Exposure of rat heart cell cultures, consisting mainly of nonbeating mesenchymal cells, to 50 ng/ml of bacterial lipopolysaccharide (LPS) for 24 h resulted in a more than 80% reduction in lipoprotein lipase activity. The loss of enzymic activity was accompanied by a concomitant reduction in enzyme protein, as shown by immunoblotting. Addition of LPS to the culture medium resulted also in the production of tumor necrosis factor (TNF), and the fall in lipoprotein lipase in LPS-treated cultures could be prevented by an antibody to TNF. Addition of recombinant human TNF to the heart cell cultures also depressed lipoprotein lipase activity. LPS treatment of preadipocytes in culture resulted in a fall in lipoprotein lipase activity and TNF production. Since TNF is known as a macrophage product, the cultures were tested for phagocytic capacity, and only 0.2-1.3% of the cells were shown to engulf Staphylococcus albus.
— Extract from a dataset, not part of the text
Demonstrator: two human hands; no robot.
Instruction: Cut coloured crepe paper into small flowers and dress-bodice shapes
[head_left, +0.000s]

Immunofluorescent staining with monoclonal antibodies OX-1, which identify leukocyte common antigen, was negative, and only 0.1 +/- 0.07% of the cells were positive after staining with OX-42 antibody to iC3b receptor. Both antibodies stained more than 98% of rat peritoneal macrophages used as controls. Since LPS treatment of macrophages at numbers comparable to or exceeding the number of phagocytic cells present in the heart cell cultures did not induce measurable amounts of TNF, it is suggested that in the heart cell cultures, TNF may be produced by cells other than macrophages.